Амвросий не за обедом, как того хотел царевич, а после обеда, во время отдыха, рассказал-таки об успении владычицы.
Алексей лежал на широкой монастырской лавке, на голой доске - ему нравилось быть похожим на монахов, - и, глядя теперь уже на малую икону, изображавшую успение, слушал.
– Богоматерь по вознесении Спасителя, - монах рассказывал негромко, неторопливо, - ходила к его гробу молиться. Евреи жаловались на нее своим первосвященникам, грозили, когда она умрет, сжечь ее тело. Однажды в пятницу во время молитвы на гробе господнем явился Марии архангел Гавриил и открыл ей о скором ее успении.
Царевич Алексей слушал легенду, а глазами пытался проникнуть внутрь иконы, за обманчивые, отвлекающие яркостью слои красок и белил, за неподвижность сцен - древнюю жизнь великих праведников и великих грешников.
– …Христос, сидя на троне херувимском, - рассказывал Амвросий, - явился Марии в воскресенье и сказал ей: “Твое пречистое тело будет в раю, а душа на небе”. Богоматерь помолилась господу и просила оказывать милость каждому, кто призовет ее имя…
“Ах, боже мой!
– думал царевич, - Почему я родился во времена утерянной святой благодати?”
– …Вот тогда-то и возложил сильный иудей Ефоний руки свои на одр Богоматери.
– Когда возложил?
– встрепенулся Алексей.
– Когда апостолы несли гроб.
– Ах, да! И что же?
– И ангел огненным мечом отрубил Ефонию обе руки, и они остались висеть в воздухе, над одром. Апостол Петр подсказал ему: помолись богородице. Ефоний взмолился, и тогда обе его руки прилепились к его телу.
– О царица небесная, матушка! Прости мне тяжкие грехи!
– воскликнул царевич так звонко и так искренне, что у монаха навернулись на глаза слезы.
– Заступница услышит тебя… Молитва детская чиста и сияюща, как свет утреннего солнца.
– Отче, давай помолимся?
Старый и малый встали на колени перед образами и молились горячо, с рыданиями.
Борис Иванович Морозов тоже молился, но его молитва была рассеянной.

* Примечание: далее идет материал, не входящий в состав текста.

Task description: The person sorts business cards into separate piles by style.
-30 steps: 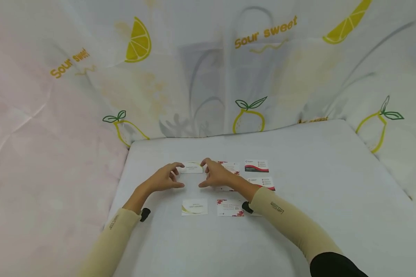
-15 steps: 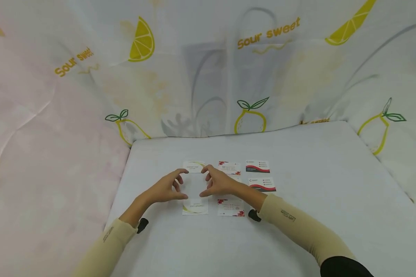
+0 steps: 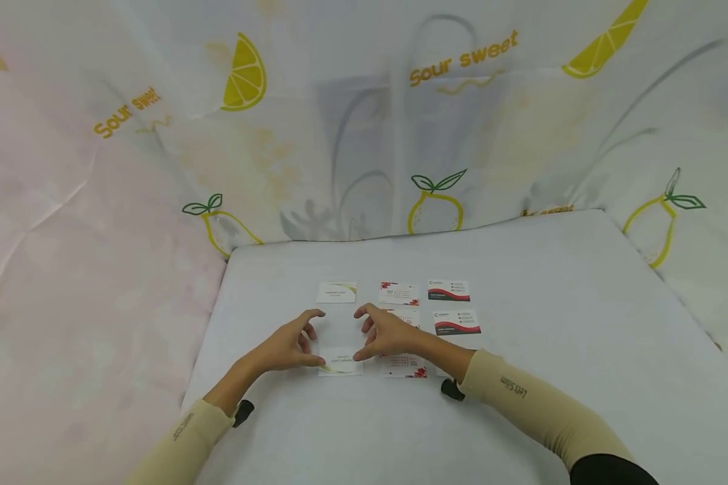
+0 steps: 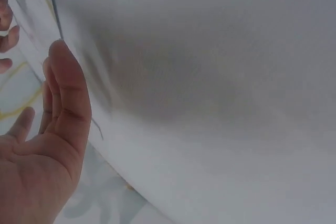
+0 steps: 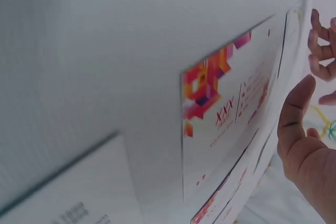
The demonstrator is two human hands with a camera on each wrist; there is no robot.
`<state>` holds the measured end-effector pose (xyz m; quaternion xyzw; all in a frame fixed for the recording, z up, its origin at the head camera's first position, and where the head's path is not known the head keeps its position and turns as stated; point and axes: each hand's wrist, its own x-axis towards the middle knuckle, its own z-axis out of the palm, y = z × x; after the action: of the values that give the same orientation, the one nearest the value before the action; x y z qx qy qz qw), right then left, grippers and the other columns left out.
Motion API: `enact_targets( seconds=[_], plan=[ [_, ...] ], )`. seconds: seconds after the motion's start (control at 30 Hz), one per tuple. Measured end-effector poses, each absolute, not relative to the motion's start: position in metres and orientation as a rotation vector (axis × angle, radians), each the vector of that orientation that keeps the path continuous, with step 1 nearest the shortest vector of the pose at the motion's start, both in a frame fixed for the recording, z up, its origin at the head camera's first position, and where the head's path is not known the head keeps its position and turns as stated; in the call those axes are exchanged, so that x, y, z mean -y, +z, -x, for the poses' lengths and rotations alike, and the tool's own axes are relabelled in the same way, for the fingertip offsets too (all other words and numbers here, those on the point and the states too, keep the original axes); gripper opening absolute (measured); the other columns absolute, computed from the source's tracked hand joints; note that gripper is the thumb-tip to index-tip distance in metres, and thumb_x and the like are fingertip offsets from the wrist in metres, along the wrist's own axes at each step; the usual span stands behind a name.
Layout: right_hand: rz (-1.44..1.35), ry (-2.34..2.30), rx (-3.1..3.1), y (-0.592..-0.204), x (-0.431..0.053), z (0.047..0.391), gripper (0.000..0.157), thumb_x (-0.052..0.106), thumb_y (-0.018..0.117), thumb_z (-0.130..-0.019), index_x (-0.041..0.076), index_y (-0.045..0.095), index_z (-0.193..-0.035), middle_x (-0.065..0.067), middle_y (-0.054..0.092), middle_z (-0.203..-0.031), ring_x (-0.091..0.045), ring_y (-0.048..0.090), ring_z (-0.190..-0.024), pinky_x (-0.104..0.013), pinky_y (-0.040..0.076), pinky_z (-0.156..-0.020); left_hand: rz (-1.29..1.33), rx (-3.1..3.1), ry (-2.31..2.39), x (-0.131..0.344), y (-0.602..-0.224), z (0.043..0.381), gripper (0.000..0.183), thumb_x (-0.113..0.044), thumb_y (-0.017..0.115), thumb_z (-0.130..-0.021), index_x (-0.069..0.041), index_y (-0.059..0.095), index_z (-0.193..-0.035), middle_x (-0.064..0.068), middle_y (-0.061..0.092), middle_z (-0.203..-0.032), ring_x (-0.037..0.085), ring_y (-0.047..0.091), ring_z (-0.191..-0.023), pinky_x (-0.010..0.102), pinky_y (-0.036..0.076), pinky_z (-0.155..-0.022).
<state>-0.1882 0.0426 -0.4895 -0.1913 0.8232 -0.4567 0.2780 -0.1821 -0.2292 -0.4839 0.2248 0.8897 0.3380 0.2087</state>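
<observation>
Both hands hover close over the left column of business cards, facing each other with a gap between them. My left hand (image 3: 288, 345) has its fingers bent and its thumb apart, with nothing in it. Opposite, my right hand (image 3: 385, 335) is also bent and holds nothing. Past the fingertips lies a white card with yellow-green curves (image 3: 337, 292). A similar near card (image 3: 341, 367) lies between the thumbs, the right thumb tip overlapping its edge. Under the right hand, a middle floral card (image 3: 408, 314) is partly covered. In the right wrist view a floral card (image 5: 226, 108) shows large beside the fingers.
A far floral card (image 3: 400, 294) and a near one (image 3: 409, 367) belong to the middle column. Red-and-black cards (image 3: 449, 290) lie to the right, the nearest mostly hidden by the right forearm. A white cloth covers the table (image 3: 552, 323); lemon-print fabric (image 3: 364, 135) hangs behind.
Both hands have moved nearer to the body, from the far white card down the left column to the near one. The cards keep their places.
</observation>
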Motion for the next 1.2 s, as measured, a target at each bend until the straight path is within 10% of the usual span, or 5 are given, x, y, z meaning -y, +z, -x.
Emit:
enact_targets(
  seconds=[1.2],
  plan=[
    [0.657, -0.680, -2.513, -0.494, -0.010, 0.169, 0.055, 0.023, 0.088, -0.074, 0.013, 0.054, -0.116, -0.004, 0.050, -0.108, -0.013, 0.051, -0.085, -0.026, 0.047, -0.079, -0.649, -2.583, 0.913, 0.211, -0.509, 0.163, 0.061, -0.011, 0.088, -0.072, -0.010, 0.057, -0.125, 0.004, 0.053, -0.097, 0.013, 0.047, -0.080, 0.022, 0.041, -0.070]
  ],
)
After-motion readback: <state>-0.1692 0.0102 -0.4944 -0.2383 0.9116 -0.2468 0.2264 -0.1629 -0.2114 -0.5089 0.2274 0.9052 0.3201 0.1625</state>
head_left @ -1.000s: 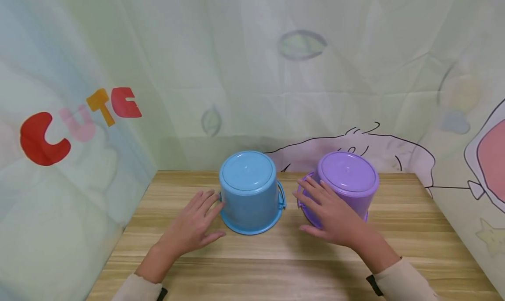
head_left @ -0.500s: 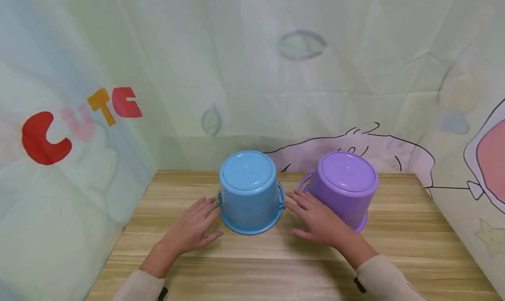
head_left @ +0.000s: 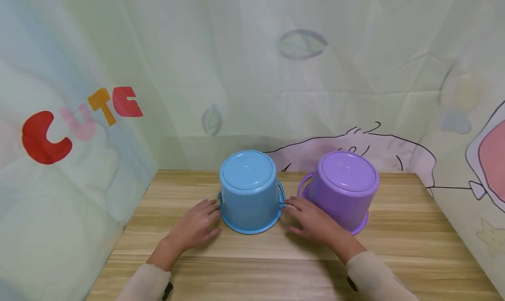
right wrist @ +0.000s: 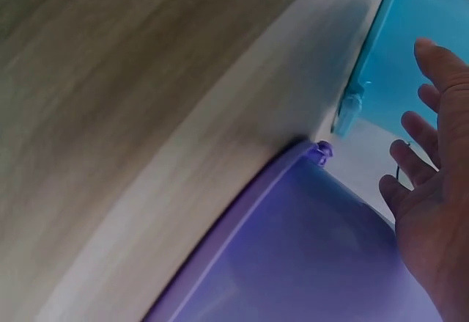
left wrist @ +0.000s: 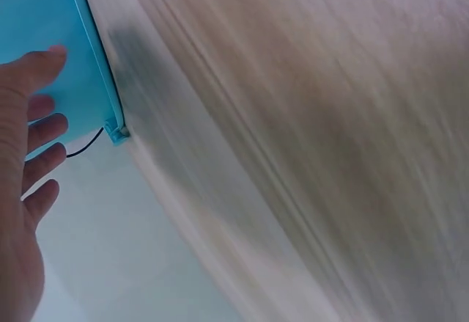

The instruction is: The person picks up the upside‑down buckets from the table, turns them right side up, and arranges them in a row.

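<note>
A blue bucket (head_left: 248,204) stands upside down on the wooden table, its handle folded down at the rim. My left hand (head_left: 194,226) is at its left side, fingertips near the rim lug, fingers loosely bent. On the other side my right hand (head_left: 313,220) reaches toward the blue bucket's right handle lug, fingers slightly bent and holding nothing. Behind that hand a purple bucket (head_left: 347,191), also upside down, is partly covered by it. In the right wrist view the purple bucket (right wrist: 308,256) lies below the hand and the blue bucket (right wrist: 407,58) beyond the fingertips.
The wooden table (head_left: 252,279) runs back to a printed curtain (head_left: 244,73), which also closes off both sides. Coloured letters mark the left curtain. The purple bucket's handle (head_left: 303,184) sticks out into the gap between the two buckets.
My right hand has moved left, from in front of the purple bucket to the blue bucket's right side. My left hand has shifted slightly right. Both buckets stay put.
</note>
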`<state>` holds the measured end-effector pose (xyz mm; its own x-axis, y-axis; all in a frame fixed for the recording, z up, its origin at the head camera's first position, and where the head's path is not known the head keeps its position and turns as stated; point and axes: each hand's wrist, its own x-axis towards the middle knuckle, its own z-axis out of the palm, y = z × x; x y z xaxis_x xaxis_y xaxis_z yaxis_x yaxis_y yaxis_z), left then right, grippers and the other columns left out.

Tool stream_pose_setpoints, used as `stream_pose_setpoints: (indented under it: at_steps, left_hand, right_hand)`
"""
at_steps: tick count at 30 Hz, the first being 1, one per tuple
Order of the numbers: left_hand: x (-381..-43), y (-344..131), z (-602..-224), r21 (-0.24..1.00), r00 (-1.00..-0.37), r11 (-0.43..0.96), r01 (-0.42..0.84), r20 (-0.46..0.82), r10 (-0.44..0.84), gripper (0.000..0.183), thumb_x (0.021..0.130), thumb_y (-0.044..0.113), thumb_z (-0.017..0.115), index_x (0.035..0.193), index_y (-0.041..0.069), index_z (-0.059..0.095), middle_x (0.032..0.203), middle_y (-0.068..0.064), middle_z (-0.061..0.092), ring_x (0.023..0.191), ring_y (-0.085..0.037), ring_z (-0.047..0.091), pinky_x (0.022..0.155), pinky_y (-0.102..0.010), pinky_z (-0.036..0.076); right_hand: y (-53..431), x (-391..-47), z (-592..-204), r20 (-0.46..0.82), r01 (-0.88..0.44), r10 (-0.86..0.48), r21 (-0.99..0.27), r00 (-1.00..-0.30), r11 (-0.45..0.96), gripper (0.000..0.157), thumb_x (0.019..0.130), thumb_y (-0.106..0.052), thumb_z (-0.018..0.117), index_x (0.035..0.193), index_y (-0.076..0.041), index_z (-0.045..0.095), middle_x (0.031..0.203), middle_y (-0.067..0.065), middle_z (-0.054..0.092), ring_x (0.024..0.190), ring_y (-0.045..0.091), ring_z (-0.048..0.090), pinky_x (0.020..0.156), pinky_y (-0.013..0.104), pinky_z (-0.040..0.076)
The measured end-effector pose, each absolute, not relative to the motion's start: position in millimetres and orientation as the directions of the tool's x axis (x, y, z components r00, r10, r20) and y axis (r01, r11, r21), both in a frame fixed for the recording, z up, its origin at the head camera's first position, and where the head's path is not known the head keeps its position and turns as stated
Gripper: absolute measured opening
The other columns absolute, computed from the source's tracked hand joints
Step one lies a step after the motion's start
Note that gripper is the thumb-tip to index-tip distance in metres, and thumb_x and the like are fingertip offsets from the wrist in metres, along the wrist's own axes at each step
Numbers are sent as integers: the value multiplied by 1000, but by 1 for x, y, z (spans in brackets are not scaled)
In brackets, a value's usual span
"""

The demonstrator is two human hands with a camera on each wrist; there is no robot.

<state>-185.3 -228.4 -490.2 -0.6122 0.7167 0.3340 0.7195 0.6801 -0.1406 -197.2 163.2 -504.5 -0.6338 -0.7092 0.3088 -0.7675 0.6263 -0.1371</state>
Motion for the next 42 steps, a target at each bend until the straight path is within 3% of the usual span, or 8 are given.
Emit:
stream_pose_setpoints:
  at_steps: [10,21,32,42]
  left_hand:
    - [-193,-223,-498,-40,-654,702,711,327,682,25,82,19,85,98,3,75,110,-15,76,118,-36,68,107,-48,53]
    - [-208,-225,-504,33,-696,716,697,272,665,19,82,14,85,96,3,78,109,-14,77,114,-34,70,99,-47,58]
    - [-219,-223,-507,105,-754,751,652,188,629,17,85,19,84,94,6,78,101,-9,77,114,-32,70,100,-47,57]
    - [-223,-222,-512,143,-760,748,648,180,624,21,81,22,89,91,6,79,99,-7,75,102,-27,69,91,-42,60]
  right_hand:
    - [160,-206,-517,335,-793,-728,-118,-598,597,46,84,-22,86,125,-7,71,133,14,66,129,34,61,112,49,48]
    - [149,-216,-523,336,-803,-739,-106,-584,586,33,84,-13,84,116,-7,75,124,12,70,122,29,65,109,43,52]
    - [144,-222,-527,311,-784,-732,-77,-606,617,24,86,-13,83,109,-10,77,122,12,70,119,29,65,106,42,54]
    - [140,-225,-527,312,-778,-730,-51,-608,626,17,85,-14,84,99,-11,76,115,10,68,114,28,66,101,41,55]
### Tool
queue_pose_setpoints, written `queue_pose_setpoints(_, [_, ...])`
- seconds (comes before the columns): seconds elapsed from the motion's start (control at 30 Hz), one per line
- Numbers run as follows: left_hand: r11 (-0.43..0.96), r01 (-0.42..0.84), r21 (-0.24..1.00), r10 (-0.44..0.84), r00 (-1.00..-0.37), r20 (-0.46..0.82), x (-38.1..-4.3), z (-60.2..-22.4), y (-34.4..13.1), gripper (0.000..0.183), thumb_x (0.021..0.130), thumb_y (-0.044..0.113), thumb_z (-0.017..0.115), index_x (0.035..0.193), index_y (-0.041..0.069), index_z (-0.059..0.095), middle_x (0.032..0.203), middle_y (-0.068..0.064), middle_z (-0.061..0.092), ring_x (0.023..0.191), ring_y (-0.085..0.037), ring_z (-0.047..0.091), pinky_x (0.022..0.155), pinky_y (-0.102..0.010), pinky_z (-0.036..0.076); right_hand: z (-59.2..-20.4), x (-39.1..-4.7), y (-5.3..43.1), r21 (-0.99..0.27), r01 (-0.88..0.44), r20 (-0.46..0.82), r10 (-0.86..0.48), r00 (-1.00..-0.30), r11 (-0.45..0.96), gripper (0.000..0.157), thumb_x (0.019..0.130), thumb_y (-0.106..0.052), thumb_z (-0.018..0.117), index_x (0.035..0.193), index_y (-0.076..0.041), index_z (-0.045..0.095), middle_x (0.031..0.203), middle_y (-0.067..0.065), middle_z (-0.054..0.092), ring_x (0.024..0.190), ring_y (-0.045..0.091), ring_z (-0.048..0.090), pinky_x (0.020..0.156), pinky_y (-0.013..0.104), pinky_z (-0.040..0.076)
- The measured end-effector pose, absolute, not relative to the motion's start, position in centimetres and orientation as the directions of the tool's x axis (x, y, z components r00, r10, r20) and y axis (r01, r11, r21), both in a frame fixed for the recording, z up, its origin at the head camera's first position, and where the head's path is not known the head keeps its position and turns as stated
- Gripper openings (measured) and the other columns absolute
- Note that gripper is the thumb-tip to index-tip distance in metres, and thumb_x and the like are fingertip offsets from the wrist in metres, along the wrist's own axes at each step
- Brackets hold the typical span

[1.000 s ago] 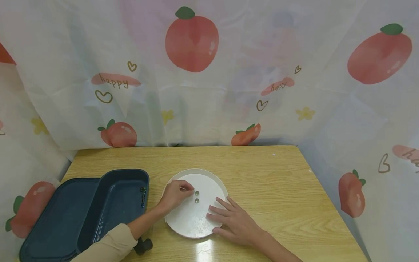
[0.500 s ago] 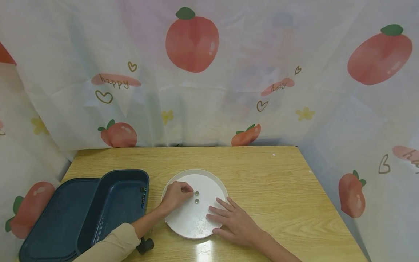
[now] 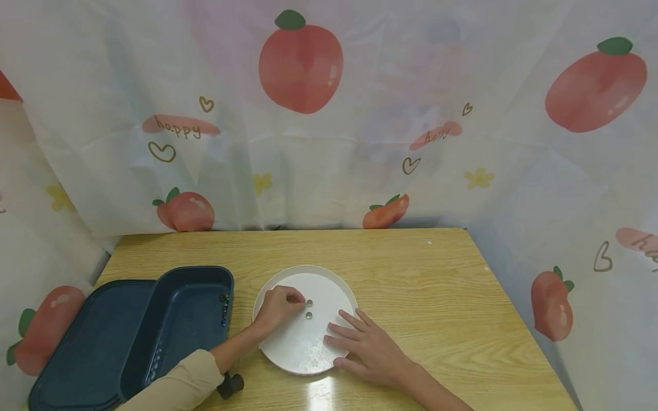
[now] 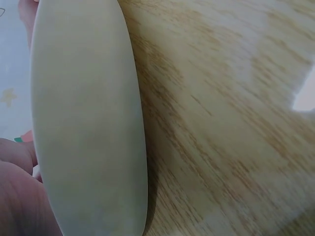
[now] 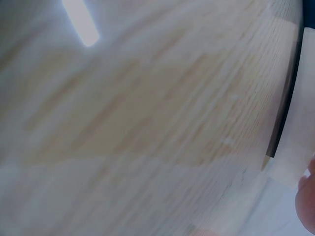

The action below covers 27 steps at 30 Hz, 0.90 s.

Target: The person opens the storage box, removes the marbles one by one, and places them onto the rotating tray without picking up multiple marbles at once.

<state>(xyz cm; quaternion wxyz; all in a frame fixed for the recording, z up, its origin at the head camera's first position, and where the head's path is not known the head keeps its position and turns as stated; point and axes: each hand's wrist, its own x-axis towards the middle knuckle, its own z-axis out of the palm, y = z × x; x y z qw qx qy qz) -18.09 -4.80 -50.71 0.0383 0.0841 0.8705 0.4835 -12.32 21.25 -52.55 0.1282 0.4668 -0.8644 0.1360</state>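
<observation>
A round white plate (image 3: pixel 303 357) with a raised rim lies on the wooden table. Two small, shiny glass beads, an upper bead (image 3: pixel 309 303) and a lower bead (image 3: pixel 308 315), sit near its middle. My left hand (image 3: pixel 279 309) reaches over the plate's left side, thumb and index finger drawn together right beside the upper bead. I cannot tell whether a bead is between those fingertips. My right hand (image 3: pixel 365 347) rests at the plate's right rim with its fingers spread. In the left wrist view the plate's pale side (image 4: pixel 88 118) fills much of the picture.
To the left stands a dark blue tray (image 3: pixel 192 302) with small dark beads (image 3: pixel 225 299) along its right wall. Another flat blue tray (image 3: pixel 97 337) lies beside it. A black device (image 3: pixel 231 386) shows by the left forearm. Fruit-printed curtain (image 3: pixel 319 165) hangs behind the table.
My left hand has shifted very slightly toward the right and down, its fingers staying beside the upper bead. The right hand and both beads keep their places.
</observation>
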Motion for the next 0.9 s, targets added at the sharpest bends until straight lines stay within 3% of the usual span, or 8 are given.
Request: queue_pose_setpoints(0.9, [0.465, 0.109, 0.878, 0.150, -0.988, 0.043, -17.5, -49.3, -5.5, 0.007, 0.083, 0.000, 0.078, 0.088, 0.000, 0.074, 0.081, -0.003, 0.072, 0.076, -0.017, 0.068, 0.071, -0.031, 0.056, -52.9, -12.5, 21.2, -0.096, -0.841, 0.344, -0.775, -0.529, 0.532, 0.042, 0.100, -0.049, 0.055, 0.133, -0.025, 0.067, 0.141, -0.005, 0.058, 0.139, 0.027, 0.041, 0.111, 0.055, 0.029])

Боярина распирала гордыня. Не кто-нибудь, а он, сам Борис Иванович Морозов, задумал для России хорошего царя.
Государь Михаил Федорович, оставив старшего сына на попечении Бориса Ивановича Морозова и монаха Амвросия, ходил с младшим Иоанном к подвижникам. Емелька, ставший вдруг поваром, кормил царевича овсяным киселем да молочной тюрей. Царевич капризничал, но желудок у царевича и вправду как будто наладился, государь повеселел. И монахи, заметив перемену настроения у государя, сказали ему, что некоторые святые отцы, приехавшие издалека, ожидают, когда государь побеседует с ними.